▶ What the task asks
Show every line below where "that" can be found.

▶ Supplied information

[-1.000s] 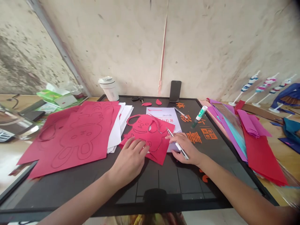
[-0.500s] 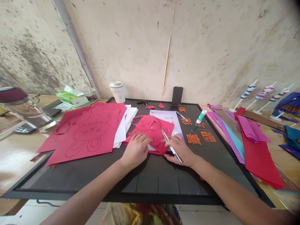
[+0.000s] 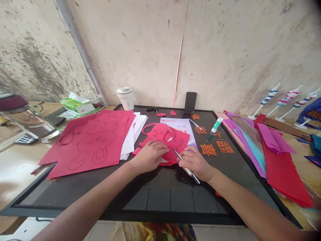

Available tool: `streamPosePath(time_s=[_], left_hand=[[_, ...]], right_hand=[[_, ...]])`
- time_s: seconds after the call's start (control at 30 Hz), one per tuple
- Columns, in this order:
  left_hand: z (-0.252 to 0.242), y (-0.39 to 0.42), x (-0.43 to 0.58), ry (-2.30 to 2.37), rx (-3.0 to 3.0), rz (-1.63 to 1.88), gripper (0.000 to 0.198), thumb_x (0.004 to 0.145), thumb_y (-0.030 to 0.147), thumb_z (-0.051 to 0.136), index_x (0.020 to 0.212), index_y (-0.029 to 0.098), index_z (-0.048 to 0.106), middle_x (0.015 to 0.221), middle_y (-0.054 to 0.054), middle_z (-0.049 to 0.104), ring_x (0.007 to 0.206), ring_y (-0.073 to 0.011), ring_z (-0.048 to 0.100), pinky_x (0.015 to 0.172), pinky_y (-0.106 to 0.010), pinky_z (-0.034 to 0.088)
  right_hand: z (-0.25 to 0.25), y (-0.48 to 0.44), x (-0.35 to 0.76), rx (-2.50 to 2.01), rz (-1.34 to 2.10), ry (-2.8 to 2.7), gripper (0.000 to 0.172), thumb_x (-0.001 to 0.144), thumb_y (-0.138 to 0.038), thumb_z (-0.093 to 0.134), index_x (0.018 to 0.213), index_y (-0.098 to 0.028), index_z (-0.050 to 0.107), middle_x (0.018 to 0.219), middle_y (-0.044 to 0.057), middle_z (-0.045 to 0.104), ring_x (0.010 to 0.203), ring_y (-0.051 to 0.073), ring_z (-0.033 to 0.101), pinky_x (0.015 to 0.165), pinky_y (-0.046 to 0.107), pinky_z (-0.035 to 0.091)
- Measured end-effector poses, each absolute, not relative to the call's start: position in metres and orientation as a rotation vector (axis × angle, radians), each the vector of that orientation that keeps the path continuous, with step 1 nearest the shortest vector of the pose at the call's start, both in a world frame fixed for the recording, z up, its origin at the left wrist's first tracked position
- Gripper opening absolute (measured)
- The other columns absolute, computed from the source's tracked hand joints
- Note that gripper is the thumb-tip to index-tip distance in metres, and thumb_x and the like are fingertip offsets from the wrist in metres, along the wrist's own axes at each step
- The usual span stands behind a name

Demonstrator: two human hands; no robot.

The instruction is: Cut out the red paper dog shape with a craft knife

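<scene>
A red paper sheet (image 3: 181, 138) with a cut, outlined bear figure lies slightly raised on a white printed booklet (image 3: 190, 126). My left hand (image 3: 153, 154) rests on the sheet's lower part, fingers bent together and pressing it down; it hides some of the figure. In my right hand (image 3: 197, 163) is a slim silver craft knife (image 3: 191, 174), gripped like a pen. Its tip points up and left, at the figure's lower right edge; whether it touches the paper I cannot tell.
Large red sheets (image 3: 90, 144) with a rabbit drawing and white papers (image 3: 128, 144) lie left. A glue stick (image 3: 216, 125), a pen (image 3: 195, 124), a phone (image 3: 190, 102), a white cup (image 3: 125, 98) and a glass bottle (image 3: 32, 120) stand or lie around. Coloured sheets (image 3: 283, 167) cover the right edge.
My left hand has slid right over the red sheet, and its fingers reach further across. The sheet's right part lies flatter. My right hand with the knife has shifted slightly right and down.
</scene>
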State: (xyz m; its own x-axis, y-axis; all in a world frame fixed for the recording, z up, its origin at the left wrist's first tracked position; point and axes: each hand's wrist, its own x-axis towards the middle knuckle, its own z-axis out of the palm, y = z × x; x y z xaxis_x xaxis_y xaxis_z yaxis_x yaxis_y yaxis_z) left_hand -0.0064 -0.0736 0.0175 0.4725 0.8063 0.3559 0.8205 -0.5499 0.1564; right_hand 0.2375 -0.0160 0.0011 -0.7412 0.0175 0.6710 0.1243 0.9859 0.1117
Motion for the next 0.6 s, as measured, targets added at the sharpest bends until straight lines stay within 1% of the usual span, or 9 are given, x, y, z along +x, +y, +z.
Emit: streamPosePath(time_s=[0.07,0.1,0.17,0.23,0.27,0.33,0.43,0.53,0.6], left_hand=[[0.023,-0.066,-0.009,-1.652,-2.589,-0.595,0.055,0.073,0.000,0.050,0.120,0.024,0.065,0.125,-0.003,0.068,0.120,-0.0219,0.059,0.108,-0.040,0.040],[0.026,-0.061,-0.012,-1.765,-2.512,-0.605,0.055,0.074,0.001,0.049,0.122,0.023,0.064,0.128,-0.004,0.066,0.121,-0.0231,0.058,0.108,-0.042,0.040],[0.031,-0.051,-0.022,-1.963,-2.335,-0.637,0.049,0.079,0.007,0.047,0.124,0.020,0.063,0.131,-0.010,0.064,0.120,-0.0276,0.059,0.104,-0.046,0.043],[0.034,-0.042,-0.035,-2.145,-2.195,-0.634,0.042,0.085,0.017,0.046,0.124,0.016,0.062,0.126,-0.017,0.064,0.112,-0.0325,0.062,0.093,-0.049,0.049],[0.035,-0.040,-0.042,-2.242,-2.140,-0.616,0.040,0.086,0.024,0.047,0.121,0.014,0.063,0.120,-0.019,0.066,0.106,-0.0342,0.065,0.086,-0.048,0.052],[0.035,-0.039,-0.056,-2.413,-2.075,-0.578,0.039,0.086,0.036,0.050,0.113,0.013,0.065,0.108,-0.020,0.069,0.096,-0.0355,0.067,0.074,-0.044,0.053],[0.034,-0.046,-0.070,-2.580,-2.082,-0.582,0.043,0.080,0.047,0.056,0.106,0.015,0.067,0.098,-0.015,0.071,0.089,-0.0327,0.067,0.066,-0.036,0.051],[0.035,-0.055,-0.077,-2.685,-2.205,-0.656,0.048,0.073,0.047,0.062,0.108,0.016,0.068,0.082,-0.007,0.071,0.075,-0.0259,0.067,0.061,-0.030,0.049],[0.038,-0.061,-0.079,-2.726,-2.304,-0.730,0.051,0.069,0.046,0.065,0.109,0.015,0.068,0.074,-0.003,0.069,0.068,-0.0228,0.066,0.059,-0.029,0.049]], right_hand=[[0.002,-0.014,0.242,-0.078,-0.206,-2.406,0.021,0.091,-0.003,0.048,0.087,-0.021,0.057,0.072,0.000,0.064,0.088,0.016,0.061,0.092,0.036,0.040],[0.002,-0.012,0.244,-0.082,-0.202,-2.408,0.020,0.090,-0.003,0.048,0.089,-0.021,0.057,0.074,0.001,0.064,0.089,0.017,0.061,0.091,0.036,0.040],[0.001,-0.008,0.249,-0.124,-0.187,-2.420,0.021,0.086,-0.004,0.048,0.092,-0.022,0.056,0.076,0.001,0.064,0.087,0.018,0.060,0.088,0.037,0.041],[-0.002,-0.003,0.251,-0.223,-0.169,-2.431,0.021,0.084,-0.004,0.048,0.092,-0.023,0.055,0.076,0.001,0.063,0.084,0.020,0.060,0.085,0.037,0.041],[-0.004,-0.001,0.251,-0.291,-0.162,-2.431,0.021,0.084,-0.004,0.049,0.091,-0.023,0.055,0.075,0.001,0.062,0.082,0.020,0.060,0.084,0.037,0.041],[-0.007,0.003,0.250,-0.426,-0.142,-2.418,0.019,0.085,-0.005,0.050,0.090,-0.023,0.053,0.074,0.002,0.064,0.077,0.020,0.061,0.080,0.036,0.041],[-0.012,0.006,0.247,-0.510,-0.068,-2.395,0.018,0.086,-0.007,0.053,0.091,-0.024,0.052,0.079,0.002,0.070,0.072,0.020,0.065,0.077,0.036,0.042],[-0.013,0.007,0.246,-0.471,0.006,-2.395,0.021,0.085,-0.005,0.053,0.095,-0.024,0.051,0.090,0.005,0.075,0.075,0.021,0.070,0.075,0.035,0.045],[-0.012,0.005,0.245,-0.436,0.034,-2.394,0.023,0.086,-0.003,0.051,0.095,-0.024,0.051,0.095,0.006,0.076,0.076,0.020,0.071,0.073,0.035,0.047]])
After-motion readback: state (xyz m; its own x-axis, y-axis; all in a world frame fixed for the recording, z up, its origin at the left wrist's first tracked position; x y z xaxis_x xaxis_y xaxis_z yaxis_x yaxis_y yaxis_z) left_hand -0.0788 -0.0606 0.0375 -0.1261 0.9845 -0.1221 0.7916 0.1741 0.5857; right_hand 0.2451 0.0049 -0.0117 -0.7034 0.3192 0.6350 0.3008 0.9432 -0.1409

▶ Solution below
- Measured end-effector poses, each absolute, not relative to the call's start: position in metres and orientation as a rotation vector (axis × angle, radians), each the vector of that orientation that keeps the path continuous, with step 1 nearest the shortest vector of the pose at the call's start, both in a world frame fixed for the recording, z up, its origin at the left wrist's first tracked position
- Note that gripper is the thumb-tip to index-tip distance in metres, and thumb_x and the like are fingertip offsets from the wrist in metres, along the wrist's own axes at each step

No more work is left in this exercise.